Pragmatismus als Politikprinzip

Sozialdemokratie

in (10.05.2004)

In zahlreichen europäischen Staaten werden die Regierungen von Sozialdemokraten gestellt oder sind sie zumindest an der Koalition beteiligt. Dennoch kann nicht gerade davon gesprochen werden, dass in Europa eine besonders arbeitnehmerfreundliche oder soziale Politik im Sinne alter sozialdemokratischer Grundwerte gemacht wird. Auch in Deutschland hat sich die SPD im letzten Jahrzehnt vom Verteidiger des Wohlfahrtsstaates (in der Opposition) zur treibenden Kraft im neoliberalen Umbauprozess (an der Regierung) entwickelt.

Abstrakt können für diese Veränderung der politischen Zielrichtung drei Gründe angeführt werden: Erstens die Krise der traditionellen Industriegesellschaft und dem dadurch bedingten Ende der Einheit von wirtschaftlichem Wachstum und sozialer Stabilität. Zweitens die Rückkehr zum entgrenzten Kapitalismus, in welchem unter der Chiffre "Globalisierung" die politische und soziale Kontrolle zurück gedrängt wird.
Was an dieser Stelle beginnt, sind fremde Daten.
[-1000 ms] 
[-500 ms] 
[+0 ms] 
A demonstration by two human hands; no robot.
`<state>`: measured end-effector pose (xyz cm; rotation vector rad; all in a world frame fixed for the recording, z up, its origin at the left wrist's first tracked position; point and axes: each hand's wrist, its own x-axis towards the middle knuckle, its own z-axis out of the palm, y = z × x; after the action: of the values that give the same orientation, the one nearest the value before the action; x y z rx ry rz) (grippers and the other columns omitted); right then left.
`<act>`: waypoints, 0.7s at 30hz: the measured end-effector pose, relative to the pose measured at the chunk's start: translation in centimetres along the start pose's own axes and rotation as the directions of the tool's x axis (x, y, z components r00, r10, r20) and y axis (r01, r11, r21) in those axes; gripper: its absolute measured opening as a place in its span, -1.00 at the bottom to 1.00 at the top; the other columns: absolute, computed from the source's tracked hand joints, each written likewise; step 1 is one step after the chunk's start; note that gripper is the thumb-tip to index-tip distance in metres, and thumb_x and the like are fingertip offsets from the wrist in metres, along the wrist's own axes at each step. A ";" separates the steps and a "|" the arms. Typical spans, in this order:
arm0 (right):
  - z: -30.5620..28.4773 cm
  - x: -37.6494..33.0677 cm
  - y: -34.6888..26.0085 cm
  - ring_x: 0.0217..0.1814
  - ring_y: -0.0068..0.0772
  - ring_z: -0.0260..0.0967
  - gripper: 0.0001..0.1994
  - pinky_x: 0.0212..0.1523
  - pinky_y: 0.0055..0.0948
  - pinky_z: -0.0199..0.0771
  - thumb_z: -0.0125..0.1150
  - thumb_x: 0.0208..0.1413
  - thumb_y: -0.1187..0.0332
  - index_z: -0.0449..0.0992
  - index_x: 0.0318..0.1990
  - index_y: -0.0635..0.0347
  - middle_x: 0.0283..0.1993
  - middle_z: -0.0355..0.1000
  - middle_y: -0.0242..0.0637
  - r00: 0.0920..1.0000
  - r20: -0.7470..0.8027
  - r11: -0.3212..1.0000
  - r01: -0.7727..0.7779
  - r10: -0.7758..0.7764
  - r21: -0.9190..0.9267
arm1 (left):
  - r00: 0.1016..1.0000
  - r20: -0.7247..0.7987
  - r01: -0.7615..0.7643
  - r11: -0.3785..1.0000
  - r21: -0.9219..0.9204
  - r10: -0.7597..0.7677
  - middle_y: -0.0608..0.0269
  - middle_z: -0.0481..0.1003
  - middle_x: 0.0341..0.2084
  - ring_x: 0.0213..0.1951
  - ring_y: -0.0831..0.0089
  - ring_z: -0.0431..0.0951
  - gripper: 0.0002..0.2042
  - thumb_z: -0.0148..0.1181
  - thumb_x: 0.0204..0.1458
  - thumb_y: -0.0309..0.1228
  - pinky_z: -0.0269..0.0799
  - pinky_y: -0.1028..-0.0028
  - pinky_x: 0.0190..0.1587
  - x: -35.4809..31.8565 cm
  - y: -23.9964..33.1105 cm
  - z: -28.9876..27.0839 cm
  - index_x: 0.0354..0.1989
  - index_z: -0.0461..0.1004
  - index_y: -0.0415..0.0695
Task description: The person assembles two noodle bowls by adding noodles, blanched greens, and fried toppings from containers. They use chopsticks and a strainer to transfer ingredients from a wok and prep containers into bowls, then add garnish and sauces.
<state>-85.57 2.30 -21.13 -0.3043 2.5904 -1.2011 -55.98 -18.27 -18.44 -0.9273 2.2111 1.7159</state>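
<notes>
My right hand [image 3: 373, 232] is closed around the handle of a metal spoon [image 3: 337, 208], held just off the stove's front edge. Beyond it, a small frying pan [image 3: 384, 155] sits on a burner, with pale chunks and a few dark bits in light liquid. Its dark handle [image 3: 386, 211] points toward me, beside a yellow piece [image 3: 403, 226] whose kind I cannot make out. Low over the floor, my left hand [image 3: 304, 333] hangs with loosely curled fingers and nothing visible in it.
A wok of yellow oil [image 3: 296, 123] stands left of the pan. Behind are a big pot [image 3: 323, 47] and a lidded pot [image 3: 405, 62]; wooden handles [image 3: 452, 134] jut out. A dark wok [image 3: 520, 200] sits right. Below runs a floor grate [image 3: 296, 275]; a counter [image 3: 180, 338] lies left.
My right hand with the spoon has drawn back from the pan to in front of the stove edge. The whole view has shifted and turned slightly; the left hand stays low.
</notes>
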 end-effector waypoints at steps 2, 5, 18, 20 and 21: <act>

Und drittens schließlich der Rückzug des Staates auf seine Rahmenfunktionen, wodurch öffentliche und private Ökonomie immer stärker voneinander entkoppelt werden. Unter diesen Bedingungen 1998 mit den Regierungsgeschäften betraut, haben die Sozialdemokraten ihre bis dahin immer wieder aufgeweichte inhaltlich-konzeptionelle Orientierung aufgeben und sich unter dem Diktat der Sachzwanglogik mit dem globalisierten Kapitalismus arrangiert. Vorausschauender als man hätte ahnen können war der Spruch Gerhard Schröders bei Regierungsantritt, dass man "nicht alles anders, aber vieles besser machen" wolle. Tatsächlich hat sich die Lage verschärft, nicht nur in wirtschafts- und sozialpolitischer Hinsicht. Weder die geplante Streichung des "demokratischen Sozialismus" aus dem Grundsatzprogramm, noch der aktuelle Umbau der Parteiführung gehen hinsichtlich der politischen Orientierung der SPD über einen symbolischen Akt hinaus.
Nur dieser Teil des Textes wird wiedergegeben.